**Description of the task:**
For this exercise, transcribe every line of the material exactly and skip the pictures.

• • •

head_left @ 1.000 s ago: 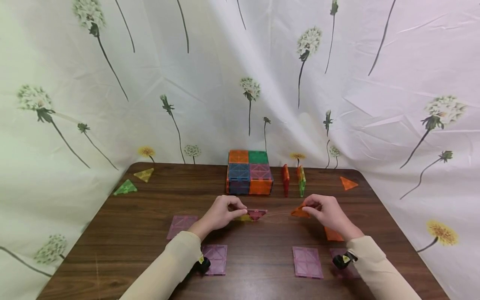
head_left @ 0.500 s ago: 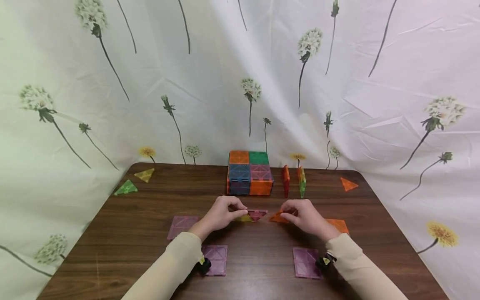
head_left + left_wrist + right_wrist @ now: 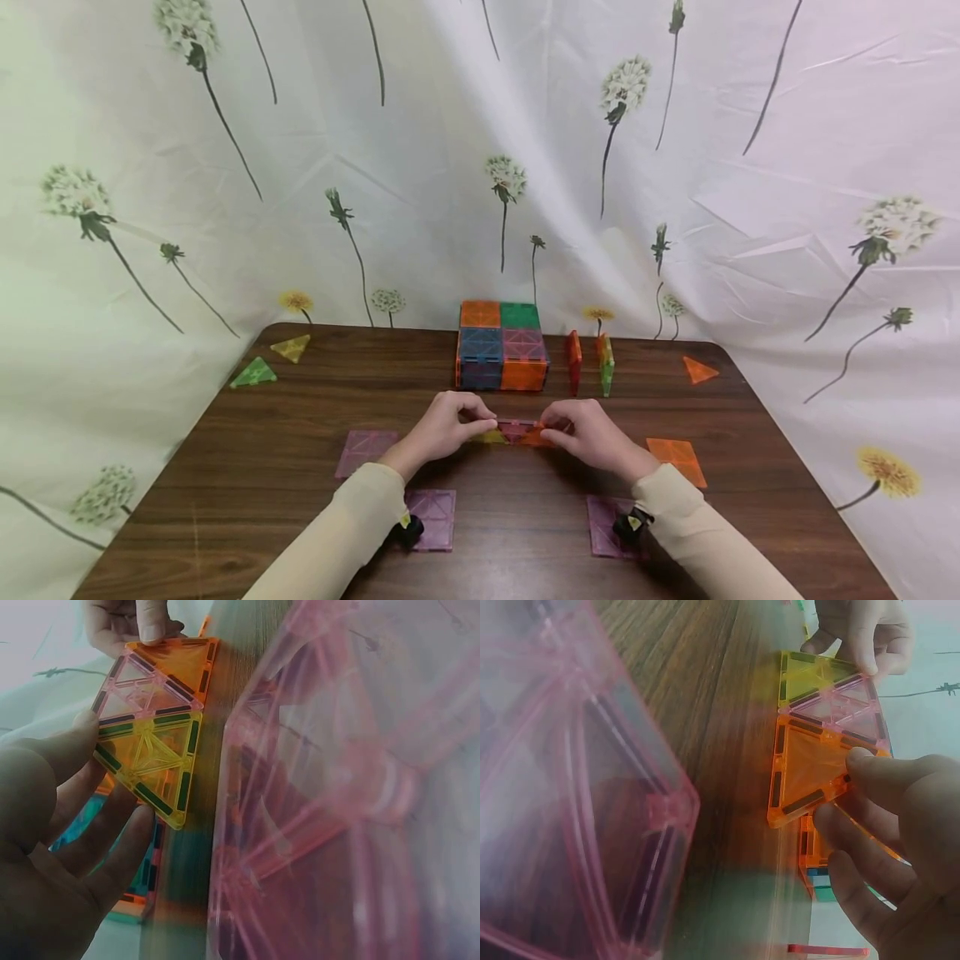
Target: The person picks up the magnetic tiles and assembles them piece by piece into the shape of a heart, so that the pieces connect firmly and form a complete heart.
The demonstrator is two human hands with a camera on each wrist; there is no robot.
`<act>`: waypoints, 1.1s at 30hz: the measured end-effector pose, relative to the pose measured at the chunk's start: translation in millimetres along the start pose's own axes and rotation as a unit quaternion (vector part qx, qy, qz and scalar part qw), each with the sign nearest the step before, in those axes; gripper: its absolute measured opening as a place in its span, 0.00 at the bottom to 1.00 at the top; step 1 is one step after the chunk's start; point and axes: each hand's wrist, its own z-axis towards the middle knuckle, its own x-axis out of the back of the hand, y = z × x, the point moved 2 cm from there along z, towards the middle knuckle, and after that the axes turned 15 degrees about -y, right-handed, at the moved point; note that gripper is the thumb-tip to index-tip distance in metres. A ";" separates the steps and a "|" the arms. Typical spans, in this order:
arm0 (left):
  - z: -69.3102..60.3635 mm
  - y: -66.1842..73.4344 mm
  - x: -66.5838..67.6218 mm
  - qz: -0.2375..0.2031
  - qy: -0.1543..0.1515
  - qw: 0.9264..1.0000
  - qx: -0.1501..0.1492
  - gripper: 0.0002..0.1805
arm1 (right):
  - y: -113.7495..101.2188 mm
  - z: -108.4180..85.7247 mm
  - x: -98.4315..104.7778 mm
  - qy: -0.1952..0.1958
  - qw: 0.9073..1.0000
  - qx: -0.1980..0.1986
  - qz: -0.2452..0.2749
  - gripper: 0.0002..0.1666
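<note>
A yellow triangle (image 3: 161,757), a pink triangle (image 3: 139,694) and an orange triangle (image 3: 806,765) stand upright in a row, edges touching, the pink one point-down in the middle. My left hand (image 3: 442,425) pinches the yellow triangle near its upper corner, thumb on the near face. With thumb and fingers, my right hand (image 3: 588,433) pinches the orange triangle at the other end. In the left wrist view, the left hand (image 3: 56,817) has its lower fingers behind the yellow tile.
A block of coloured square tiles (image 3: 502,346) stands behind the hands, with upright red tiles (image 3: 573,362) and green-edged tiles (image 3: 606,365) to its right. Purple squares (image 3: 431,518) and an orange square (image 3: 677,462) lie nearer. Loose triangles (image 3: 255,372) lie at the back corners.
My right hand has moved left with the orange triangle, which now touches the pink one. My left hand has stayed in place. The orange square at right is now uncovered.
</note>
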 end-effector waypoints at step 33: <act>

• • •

**Task solution:**
head_left @ 1.000 s ago: 
head_left @ 0.500 s ago: 
head_left + left_wrist + right_wrist @ now: 
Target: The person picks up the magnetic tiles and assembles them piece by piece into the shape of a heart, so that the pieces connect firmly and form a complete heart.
The demonstrator is two human hands with a camera on each wrist; there is no robot.
`<act>`: waypoints, 1.1s at 30hz: the measured end-effector pose, relative to the pose measured at the chunk's start: translation in millimetres along the start pose's own axes and rotation as a unit quaternion (vector part qx, qy, qz and scalar part qw), each with the sign nearest the step before, in those axes; gripper: its absolute measured opening as a place in its span, 0.00 at the bottom to 1.00 at the top; step 1 is one step after the chunk's start; point and axes: each hand's wrist, its own z-axis towards the middle knuckle, its own x-axis out of the back of the hand, y = z × x, the point moved 2 cm from there along z, towards the middle knuckle, and after that the axes turned 15 degrees about -y, right-handed, at the moved point; note that gripper is the thumb-tip to index-tip distance in metres. A ";" separates the steps and a "|" the arms. Typical spans, in this order:
arm0 (left):
  - z: -69.3102..60.3635 mm
  - y: -66.1842..73.4344 mm
  - x: -66.5838..67.6218 mm
  - qz: -0.2375..0.2031
  - qy: -0.1543..0.1515
  - qw: 0.9264..1.0000
  - qx: -0.1501..0.1492
  - gripper: 0.0002..0.1805
arm1 (right):
  - y: -113.7495..101.2188 mm
  - z: -108.4180..85.7247 mm
  - x: -98.4315..104.7778 mm
  - qy: -0.1952..0.1958
  - qw: 0.9073..1.0000
  - qx: -0.1980..0.1986
  - qz: -0.2452..0.2749
  - gripper: 0.0002..0.1666
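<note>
A yellow triangle (image 3: 161,757), a pink triangle (image 3: 139,694) and an orange triangle (image 3: 806,765) stand upright in a row, edges touching, the pink one point-down in the middle. My left hand (image 3: 442,425) pinches the yellow triangle near its upper corner, thumb on the near face. With thumb and fingers, my right hand (image 3: 588,433) pinches the orange triangle at the other end. In the left wrist view, the left hand (image 3: 56,817) has its lower fingers behind the yellow tile.
A block of coloured square tiles (image 3: 502,346) stands behind the hands, with upright red tiles (image 3: 573,362) and green-edged tiles (image 3: 606,365) to its right. Purple squares (image 3: 431,518) and an orange square (image 3: 677,462) lie nearer. Loose triangles (image 3: 255,372) lie at the back corners.
My right hand has moved left with the orange triangle, which now touches the pink one. My left hand has stayed in place. The orange square at right is now uncovered.
</note>
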 end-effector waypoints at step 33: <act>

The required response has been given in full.